The company can provide finance for any type of grain parcel, mostly wheat, but grains like canola seed as well. Loans can range from several thousand dollars to hundreds of thousands of dollars.

Smaller, up-and-coming grain traders looking to expand can seek finance from AgriDigital if banks decline to provide them with finance if they’re too small or if they don’t have a lengthy credit history.

“The grain parcels are managed in our AgriDigital platform,” says AgriDigital marketing manager Emma Williams. “We can see a grain parcel is being held by a trader at a particular site that uses AgriDigital software. And they will reach out us and ask for finance over that grain parcel, and we provide the finance directly, within 24 to 48 hours. So they don’t deal with the banks, the legal agreements all sit with us.”

Plotlogic’s successful strategy

Four months after successful ‘proof of concept’ scans of an underground mine rockface, Plotlogic is negotiating commercial contracts. Company founder and CEO Andrew Job has developed scanning technology that uses a range of different sensers to determine the characteristics of a rockface; whether it is a high-grade ore or a low-grade ore or a waste material.

“It’s quite a new technology and we’re seeing huge excitement in the industry,” Job says.

The Oresense technology can save mining companies money because they don’t have to spend as much sending samples to labs, but more importantly by increasing a mine’s yield. “The really big value for the mining operations is we uplift their output for the same amount of input,” Job says.

The platform ingests all the rockface data gathered by multiple sensers in the mine and provides analysis. The technology combines an infrared scanning system with LiDAR laser-based technology to enable mine operators to zero in on valuable ore. “We can provide a layer of unprecedented precision to allow mine operators to home in on those areas where the minerals are and leave the other stuff behind without wasting time and money,” Job says.

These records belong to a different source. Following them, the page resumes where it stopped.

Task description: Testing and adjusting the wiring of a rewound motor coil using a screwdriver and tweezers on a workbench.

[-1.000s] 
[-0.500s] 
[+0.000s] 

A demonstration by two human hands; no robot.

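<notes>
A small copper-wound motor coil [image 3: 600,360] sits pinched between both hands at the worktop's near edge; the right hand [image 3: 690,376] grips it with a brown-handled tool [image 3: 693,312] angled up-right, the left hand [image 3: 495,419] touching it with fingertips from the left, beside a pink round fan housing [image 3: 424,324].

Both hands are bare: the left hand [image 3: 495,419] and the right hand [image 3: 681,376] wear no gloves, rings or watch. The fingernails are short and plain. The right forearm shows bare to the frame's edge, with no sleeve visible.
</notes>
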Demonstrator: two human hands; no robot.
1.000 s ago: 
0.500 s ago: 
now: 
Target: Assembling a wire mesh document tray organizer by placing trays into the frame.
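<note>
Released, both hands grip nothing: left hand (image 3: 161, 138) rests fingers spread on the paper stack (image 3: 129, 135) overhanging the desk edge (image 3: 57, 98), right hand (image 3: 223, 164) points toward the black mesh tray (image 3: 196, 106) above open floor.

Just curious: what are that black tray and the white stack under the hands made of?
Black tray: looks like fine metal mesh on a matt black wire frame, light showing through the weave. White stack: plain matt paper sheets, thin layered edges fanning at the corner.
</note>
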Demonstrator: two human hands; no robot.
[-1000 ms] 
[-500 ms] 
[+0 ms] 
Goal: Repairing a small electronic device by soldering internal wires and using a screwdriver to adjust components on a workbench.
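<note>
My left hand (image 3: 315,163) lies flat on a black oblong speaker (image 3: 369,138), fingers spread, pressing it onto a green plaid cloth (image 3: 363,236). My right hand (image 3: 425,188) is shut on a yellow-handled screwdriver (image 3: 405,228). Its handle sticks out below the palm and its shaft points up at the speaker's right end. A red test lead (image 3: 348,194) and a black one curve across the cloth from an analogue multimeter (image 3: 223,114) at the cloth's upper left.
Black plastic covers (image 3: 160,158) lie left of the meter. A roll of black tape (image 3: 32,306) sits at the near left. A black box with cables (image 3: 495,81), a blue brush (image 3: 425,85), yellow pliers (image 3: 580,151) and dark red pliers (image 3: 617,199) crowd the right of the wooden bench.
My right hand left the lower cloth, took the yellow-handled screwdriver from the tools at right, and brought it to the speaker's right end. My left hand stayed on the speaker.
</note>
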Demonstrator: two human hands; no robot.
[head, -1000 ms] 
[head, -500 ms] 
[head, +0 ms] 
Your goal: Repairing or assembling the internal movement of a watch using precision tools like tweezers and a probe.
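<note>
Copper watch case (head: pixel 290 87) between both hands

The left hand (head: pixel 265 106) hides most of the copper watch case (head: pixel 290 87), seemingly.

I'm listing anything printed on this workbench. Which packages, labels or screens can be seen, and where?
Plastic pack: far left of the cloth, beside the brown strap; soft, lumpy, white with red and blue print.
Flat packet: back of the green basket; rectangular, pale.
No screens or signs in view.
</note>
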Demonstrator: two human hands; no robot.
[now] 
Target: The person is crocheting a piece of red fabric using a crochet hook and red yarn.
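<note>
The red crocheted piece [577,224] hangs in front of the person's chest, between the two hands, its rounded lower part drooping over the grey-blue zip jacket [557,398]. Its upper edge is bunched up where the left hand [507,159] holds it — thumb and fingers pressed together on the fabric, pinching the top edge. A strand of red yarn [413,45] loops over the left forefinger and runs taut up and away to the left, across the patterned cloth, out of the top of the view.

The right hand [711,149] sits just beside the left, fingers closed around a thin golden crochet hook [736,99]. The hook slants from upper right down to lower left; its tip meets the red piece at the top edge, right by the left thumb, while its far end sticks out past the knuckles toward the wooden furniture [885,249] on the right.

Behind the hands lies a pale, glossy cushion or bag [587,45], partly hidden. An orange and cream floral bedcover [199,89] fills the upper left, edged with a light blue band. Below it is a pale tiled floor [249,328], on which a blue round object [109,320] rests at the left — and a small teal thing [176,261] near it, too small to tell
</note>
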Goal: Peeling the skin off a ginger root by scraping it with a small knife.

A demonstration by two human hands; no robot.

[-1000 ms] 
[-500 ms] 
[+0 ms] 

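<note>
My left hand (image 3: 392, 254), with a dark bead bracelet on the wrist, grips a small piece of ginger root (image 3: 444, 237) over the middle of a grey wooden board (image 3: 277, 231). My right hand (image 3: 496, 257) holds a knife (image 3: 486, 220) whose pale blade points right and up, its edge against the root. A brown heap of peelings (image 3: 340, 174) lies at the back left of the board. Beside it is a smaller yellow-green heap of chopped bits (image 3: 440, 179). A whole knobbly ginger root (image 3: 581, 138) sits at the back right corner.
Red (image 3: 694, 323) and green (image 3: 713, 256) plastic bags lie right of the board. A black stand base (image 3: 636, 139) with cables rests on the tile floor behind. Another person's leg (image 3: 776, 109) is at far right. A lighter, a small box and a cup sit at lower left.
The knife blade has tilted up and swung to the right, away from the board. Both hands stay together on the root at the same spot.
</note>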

The speed of the procedure is an advantage, he adds. “We have the sensers at various points in the mine, the platform collects that data, aggregates it, converts it into usable information through our AI models and then we use that information hour by hour to driver smarter decisions and provide this yield uplift.”

Job worked in mining for nearly 20 years. As a senior executive at a large mining company, he had ideas about how mining could be done differently; how mine performance could be lifted, environmental impacts and energy use reduced, and more critical minerals extracted. So he went to the University of Queensland, completed a doctorate based on his ideas on how to use technology to increase mine efficiency. With a degree under his belt, in 2018 launched his own company: Plotlogic.

The company began operations with some mapping in a surface mining enterprise, determining the rock properties at the mine, and Job’s ideas proved successful. “From there we started building out a commercial platform and the team grew from just me,” he says. “We’re about 75 people now.”